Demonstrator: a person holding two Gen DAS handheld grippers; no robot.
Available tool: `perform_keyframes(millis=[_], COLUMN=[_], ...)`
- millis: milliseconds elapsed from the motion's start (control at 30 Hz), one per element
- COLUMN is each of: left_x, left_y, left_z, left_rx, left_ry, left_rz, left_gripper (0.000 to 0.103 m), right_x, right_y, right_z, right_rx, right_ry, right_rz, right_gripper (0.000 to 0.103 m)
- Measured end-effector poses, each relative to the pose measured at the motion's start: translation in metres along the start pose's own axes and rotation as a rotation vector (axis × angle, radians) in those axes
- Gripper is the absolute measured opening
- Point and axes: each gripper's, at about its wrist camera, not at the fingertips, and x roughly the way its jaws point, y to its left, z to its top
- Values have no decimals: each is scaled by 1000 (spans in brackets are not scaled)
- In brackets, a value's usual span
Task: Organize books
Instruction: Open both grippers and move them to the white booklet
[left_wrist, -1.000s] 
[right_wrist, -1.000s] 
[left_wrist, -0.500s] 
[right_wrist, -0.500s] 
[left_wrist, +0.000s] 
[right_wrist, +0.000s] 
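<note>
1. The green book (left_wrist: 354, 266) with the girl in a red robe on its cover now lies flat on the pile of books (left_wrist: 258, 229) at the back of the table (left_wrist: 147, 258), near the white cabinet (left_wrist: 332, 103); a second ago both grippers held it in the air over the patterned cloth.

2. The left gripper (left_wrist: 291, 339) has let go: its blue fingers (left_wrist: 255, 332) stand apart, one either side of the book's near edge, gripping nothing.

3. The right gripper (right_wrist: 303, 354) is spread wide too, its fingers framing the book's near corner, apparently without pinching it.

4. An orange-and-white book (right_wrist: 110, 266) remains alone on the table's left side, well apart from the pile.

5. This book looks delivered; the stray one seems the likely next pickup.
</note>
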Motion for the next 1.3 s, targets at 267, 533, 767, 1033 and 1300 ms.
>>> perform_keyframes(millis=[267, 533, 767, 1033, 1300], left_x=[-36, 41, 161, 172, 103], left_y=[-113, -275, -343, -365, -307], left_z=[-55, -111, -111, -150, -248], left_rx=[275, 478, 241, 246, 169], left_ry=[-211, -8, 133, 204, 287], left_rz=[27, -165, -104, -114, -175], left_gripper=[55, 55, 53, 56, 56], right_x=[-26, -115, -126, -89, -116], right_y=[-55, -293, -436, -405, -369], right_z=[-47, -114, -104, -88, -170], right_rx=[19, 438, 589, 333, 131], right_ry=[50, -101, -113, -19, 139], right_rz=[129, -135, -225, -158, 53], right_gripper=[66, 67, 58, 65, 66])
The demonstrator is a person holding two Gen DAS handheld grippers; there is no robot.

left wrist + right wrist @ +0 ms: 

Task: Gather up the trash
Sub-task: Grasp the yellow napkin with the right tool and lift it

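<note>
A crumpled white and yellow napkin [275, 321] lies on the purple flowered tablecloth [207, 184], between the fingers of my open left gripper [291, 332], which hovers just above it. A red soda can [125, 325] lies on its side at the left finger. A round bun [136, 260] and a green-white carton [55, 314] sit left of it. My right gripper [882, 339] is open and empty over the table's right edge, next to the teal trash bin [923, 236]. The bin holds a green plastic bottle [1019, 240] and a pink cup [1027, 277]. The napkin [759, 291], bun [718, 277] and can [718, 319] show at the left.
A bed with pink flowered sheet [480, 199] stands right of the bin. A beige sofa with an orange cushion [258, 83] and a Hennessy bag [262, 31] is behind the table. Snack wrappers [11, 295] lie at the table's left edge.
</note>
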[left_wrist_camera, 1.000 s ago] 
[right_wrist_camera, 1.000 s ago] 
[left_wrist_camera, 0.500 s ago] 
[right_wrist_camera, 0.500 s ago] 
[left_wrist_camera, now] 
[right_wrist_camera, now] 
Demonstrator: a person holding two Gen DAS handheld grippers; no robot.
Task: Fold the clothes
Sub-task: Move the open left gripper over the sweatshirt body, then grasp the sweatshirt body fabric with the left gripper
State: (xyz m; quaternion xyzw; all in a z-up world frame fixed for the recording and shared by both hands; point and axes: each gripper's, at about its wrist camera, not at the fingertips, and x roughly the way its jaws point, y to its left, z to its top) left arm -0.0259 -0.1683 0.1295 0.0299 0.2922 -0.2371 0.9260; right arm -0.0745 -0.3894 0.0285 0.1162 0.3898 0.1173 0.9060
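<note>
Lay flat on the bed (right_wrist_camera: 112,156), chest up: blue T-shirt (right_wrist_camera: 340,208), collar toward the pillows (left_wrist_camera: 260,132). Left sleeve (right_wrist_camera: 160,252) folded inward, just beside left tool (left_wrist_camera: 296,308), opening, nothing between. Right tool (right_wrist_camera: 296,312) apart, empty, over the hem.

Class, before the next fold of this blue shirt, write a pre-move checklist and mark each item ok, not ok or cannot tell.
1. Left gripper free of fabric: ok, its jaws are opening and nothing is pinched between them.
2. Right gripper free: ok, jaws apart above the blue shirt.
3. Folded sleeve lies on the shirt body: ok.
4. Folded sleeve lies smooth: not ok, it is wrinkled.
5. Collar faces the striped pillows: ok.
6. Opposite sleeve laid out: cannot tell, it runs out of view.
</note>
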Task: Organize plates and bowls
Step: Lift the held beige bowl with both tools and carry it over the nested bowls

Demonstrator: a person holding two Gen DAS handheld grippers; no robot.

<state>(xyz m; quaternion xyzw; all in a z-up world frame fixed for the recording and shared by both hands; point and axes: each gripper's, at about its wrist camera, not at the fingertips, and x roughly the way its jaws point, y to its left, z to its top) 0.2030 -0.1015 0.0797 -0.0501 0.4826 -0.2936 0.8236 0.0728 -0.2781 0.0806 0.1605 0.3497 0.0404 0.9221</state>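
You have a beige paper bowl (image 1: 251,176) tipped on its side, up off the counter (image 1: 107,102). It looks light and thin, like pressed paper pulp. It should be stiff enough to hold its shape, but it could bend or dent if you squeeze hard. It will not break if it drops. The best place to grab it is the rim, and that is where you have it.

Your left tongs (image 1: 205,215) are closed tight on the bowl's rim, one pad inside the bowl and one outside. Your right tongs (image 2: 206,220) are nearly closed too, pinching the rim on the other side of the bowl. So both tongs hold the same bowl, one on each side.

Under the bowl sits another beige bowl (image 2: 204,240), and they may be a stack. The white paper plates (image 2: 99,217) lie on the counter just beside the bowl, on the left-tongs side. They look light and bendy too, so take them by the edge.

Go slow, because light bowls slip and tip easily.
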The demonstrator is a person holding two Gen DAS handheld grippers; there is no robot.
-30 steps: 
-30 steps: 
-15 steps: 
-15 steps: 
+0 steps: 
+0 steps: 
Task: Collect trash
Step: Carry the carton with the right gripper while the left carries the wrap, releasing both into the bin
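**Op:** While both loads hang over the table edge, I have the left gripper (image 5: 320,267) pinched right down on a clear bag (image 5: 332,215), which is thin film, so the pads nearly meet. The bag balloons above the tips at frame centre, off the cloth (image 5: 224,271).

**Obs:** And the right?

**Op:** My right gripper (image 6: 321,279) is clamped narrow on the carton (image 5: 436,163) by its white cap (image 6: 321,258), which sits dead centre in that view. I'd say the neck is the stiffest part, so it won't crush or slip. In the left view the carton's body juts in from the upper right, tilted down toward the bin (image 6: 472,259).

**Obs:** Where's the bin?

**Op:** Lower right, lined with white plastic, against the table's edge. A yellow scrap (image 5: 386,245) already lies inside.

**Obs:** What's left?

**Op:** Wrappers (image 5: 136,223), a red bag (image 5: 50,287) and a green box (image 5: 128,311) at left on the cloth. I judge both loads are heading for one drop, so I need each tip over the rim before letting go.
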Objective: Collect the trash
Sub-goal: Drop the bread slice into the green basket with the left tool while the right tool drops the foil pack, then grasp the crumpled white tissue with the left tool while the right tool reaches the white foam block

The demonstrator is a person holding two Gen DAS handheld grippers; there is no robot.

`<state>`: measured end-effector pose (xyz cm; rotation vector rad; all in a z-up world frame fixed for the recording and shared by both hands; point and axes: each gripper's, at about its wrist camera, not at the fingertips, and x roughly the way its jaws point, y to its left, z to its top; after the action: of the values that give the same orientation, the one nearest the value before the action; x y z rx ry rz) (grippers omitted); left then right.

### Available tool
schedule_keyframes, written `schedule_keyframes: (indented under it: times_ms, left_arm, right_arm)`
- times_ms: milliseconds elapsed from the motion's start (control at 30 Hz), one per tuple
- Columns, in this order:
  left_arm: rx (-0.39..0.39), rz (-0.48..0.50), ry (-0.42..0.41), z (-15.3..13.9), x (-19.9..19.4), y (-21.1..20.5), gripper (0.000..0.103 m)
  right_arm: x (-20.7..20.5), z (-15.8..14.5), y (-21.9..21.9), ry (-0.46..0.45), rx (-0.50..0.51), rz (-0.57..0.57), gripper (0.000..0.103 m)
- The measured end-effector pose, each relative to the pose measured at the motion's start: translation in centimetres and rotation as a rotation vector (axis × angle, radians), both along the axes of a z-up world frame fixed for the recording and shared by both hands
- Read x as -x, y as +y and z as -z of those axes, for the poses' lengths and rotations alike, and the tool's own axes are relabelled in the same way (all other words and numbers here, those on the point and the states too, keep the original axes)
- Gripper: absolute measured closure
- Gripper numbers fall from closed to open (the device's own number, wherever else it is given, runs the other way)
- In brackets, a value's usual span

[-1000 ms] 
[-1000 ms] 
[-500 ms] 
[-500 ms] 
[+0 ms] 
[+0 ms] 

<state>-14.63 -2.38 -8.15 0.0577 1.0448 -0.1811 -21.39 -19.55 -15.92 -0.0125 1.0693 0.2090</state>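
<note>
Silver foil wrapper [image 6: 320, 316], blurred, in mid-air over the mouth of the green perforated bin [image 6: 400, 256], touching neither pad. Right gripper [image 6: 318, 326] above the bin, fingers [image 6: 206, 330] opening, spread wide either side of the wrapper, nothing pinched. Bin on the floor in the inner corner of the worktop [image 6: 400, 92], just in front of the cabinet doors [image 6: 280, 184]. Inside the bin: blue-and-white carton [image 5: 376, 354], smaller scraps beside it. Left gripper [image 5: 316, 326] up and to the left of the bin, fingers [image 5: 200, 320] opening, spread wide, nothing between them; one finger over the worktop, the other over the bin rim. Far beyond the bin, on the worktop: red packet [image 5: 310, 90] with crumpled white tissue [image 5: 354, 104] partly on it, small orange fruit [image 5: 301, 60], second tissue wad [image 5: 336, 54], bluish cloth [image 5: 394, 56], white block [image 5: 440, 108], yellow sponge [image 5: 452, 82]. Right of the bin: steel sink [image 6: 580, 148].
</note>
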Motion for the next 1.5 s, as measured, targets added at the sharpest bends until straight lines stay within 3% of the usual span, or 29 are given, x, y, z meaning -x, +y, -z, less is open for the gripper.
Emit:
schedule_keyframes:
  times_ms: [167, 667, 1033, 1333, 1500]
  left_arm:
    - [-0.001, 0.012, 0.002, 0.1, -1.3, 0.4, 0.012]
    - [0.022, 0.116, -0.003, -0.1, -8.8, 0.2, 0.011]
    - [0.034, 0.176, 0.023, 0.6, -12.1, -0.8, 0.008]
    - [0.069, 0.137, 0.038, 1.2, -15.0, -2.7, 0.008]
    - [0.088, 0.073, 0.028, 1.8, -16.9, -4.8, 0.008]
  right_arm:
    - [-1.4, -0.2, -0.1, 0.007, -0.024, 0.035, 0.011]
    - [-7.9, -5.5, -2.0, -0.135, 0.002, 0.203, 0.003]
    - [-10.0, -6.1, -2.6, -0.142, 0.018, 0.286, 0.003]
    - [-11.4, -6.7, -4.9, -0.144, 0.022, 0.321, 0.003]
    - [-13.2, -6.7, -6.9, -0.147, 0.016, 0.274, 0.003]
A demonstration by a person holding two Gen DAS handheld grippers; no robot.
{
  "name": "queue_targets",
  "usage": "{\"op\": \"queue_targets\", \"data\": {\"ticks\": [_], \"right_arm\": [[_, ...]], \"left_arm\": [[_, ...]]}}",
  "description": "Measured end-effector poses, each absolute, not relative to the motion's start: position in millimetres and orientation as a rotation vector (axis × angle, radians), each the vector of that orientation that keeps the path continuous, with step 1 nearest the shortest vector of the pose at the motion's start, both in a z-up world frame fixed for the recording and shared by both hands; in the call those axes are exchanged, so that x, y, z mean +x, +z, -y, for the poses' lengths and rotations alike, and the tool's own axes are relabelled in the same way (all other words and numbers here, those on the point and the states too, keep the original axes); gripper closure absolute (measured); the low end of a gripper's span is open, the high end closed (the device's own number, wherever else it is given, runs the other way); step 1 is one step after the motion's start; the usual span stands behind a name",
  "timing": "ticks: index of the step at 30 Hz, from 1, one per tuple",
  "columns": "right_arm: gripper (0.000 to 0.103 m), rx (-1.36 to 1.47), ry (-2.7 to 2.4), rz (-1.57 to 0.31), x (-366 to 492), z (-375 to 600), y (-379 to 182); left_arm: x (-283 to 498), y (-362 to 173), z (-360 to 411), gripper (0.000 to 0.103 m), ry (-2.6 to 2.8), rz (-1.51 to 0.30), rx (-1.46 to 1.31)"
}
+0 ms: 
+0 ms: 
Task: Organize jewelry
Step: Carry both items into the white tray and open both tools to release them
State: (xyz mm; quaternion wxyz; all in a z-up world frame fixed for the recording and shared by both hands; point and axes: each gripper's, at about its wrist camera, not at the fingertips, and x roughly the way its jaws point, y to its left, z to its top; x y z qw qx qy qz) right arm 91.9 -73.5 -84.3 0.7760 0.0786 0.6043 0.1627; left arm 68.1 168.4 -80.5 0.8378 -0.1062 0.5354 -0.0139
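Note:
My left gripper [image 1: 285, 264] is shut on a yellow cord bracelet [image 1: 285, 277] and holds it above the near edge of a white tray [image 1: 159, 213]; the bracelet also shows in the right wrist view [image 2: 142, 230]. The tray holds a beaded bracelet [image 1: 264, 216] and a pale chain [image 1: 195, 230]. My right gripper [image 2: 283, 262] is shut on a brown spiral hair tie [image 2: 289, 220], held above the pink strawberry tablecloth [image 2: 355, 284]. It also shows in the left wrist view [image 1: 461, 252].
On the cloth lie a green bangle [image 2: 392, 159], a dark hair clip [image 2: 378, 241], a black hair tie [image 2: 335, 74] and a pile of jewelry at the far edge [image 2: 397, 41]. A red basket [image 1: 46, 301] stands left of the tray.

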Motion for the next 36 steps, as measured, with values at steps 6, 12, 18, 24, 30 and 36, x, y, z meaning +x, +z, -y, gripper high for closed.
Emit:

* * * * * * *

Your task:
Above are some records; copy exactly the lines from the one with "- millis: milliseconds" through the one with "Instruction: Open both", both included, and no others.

Result of the exercise:
- millis: milliseconds elapsed from the motion's start (control at 30 Hz), one per element
- COLUMN is each of: left_x, left_y, left_z, left_rx, left_ry, left_rz, left_gripper (0.000 to 0.103 m), right_x, right_y, right_z, right_rx, right_ry, right_rz, right_gripper (0.000 to 0.103 m)
- Measured end-effector poses, each relative to the pose measured at the motion's start: translation in metres along the start pose's own axes and rotation as a rotation vector (axis × angle, radians) in those axes
- Gripper is the absolute measured opening
- Point and axes: each gripper's, at about its wrist camera, not at the fingertips, and x roughly the way its jaws point, y to its left, z to its top
- Values have no decimals: each is scaled by 1000 (spans in brackets are not scaled)
- In brackets, a value's usual span
Task: Organize books
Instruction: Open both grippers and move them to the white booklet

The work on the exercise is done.